[TASK STATEMENT] Would you copy the lines below exactly and omit the images?

[DATA PROVIDED]
____________________
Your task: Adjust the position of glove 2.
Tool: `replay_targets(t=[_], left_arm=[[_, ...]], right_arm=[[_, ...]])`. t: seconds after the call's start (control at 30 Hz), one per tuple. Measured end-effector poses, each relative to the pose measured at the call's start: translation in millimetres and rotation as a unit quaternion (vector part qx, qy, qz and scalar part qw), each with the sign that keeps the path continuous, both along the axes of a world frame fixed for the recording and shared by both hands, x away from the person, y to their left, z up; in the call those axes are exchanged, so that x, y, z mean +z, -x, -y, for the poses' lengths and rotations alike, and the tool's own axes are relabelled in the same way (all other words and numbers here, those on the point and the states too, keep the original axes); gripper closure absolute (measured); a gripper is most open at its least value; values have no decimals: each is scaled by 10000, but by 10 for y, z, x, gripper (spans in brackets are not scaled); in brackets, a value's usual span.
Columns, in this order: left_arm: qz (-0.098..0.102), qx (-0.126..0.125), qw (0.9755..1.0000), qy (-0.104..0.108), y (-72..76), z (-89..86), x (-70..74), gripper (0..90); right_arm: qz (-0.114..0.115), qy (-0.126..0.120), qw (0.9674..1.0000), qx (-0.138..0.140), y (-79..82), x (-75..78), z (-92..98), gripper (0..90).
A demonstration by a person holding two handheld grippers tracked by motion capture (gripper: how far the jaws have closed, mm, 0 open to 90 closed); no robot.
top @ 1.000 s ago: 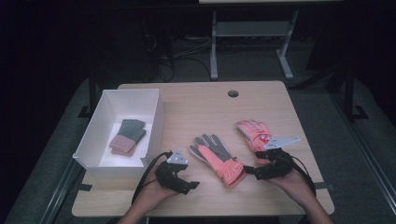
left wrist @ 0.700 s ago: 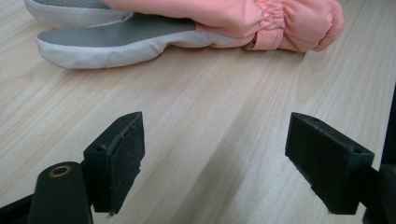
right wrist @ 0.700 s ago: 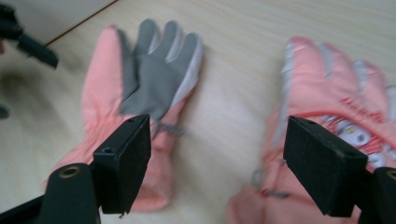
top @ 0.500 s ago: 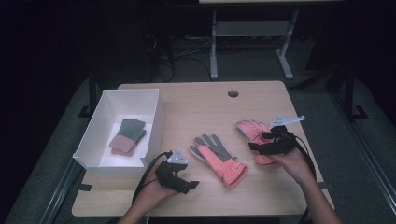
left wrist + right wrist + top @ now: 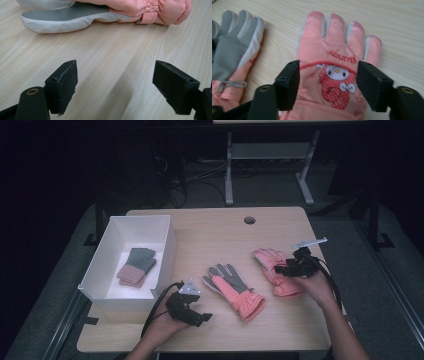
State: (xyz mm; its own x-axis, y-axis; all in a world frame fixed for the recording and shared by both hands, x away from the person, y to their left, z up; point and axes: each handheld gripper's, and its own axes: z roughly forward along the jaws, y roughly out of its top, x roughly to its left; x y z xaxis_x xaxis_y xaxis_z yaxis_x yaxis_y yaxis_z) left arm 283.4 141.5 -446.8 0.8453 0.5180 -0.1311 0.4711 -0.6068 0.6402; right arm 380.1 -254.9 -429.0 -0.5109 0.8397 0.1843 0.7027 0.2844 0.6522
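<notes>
The room is dark, and a light wooden counter (image 5: 210, 240) stands in the middle of it. Two pink gloves lie on the counter. One glove (image 5: 232, 290) lies with its grey palm up, near the middle. The other glove (image 5: 332, 72) lies just to its right, back side up, with a little cartoon face and red letters on it. The letters are upside down, and I cannot read them for sure. A white box (image 5: 131, 262) stands at the left side of the counter, and one more small pair of gloves (image 5: 136, 265) lies inside it, grey and pink. The left tool (image 5: 115, 82) rests low by the counter's near edge, spread wide with nothing between its jaws. The right tool (image 5: 328, 85) hangs over the cartoon glove with its jaws on both sides of the picture; they have just been closing but do not pinch the glove yet.
</notes>
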Motion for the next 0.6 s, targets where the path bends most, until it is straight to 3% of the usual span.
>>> replay_targets(t=[0.17, 0.27, 0.47, 0.6], left_arm=[[6, 2, 10000, -5, 1, 7, -10, 198], [1, -5, 10000, -14, -4, 5, -13, 198], [13, 8, 10000, -4, 12, 18, -23, 199], [-5, 46, 10000, 10, 10, 10, -19, 199]], right_arm=[[-151, 8, 9999, -66, -16, -107, 43, 477], [-214, 278, 9994, -53, -19, -196, -22, 538], [-145, 382, 9992, 19, 9, -189, -75, 829], [-163, 226, 9996, -19, 13, -179, -27, 878]])
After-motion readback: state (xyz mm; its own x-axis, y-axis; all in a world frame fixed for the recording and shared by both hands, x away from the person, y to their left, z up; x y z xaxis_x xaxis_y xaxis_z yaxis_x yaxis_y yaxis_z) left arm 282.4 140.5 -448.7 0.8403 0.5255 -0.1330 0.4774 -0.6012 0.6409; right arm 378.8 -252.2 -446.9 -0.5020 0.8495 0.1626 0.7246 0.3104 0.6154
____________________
[RESULT OF THIS EXERCISE]
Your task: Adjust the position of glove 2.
Tool: `replay_targets(t=[_], left_arm=[[_, ...]], right_arm=[[_, ...]])`. t: seconds after the call's start (control at 30 Hz), one per tuple. Measured end-effector poses, each relative to the pose measured at the call's start: translation in millimetres and rotation as a unit quaternion (vector part qx, qy, qz and scalar part qw), each with the sign that keeps the path continuous, both along the axes of a world frame fixed for the recording and shared by both hands, x away from the person, y to their left, z up; in the call those axes are exchanged, so that x, y, z mean +z, -x, -y, for the poses' lengths and rotations alike, and the tool's own axes are relabelled in the same way (all other words and numbers here, those on the point and the states too, keep the original axes); gripper closure absolute (measured); a gripper is most open at its least value; values have no decimals: each is scaled by 10000, but by 10 for y, z, x, gripper (spans in brackets are not scaled); in brackets, a value's usual span.
Columns, in this order: left_arm: qz (-0.098..0.102), qx (-0.126..0.125), qw (0.9755..1.0000), qy (-0.104..0.108), y (-72..76), z (-89..86), x (-70..74), gripper (0..90); right_arm: qz (-0.114..0.115), qy (-0.126..0.120), qw (0.9674..1.0000), qx (-0.138..0.140), y (-79..82), x (-75..78), z (-92..98), gripper (0..90).
A demonstration by a person holding two handheld grippers tracked by motion capture (gripper: how far the jaws have closed, mm, 0 open to 90 closed); no robot.
top @ 1.000 s ago: 
left wrist @ 0.700 s ago: 
right wrist @ 0.700 s ago: 
top @ 0.500 s ago: 
left wrist + right wrist + top @ now: 
State: (xyz mm; its own x-axis, y-axis; all in a world frame fixed for the recording and shared by both hands, x away from the person, y to their left, z up; point and axes: each handheld gripper's, and its own axes: z roughly forward along the jaws, y roughly out of its top, x roughly to its left; x y z xaxis_x xaxis_y xaxis_z yaxis_x yaxis_y yaxis_z) left arm 283.4 141.5 -446.8 0.8453 0.5180 -0.1311 0.4711 -0.6068 0.6402; right arm 380.1 -254.9 -429.0 -0.5109 0.8397 0.1843 0.7027 0.2844 0.6522
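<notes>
The room is dark, and a light wooden counter (image 5: 210, 240) stands in the middle of it. Two pink gloves lie on the counter. One glove (image 5: 232, 290) lies with its grey palm up, near the middle. The other glove (image 5: 332, 72) lies just to its right, back side up, with a little cartoon face and red letters on it. The letters are upside down, and I cannot read them for sure. A white box (image 5: 131, 262) stands at the left side of the counter, and one more small pair of gloves (image 5: 136, 265) lies inside it, grey and pink. The left tool (image 5: 115, 82) rests low by the counter's near edge, spread wide with nothing between its jaws. The right tool (image 5: 328, 85) hangs over the cartoon glove with its jaws on both sides of the picture; they have just been closing but do not pinch the glove yet.
</notes>
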Motion for the next 0.6 s, targets where the path bends most, until it is straight to 3% of the usual span.
>>> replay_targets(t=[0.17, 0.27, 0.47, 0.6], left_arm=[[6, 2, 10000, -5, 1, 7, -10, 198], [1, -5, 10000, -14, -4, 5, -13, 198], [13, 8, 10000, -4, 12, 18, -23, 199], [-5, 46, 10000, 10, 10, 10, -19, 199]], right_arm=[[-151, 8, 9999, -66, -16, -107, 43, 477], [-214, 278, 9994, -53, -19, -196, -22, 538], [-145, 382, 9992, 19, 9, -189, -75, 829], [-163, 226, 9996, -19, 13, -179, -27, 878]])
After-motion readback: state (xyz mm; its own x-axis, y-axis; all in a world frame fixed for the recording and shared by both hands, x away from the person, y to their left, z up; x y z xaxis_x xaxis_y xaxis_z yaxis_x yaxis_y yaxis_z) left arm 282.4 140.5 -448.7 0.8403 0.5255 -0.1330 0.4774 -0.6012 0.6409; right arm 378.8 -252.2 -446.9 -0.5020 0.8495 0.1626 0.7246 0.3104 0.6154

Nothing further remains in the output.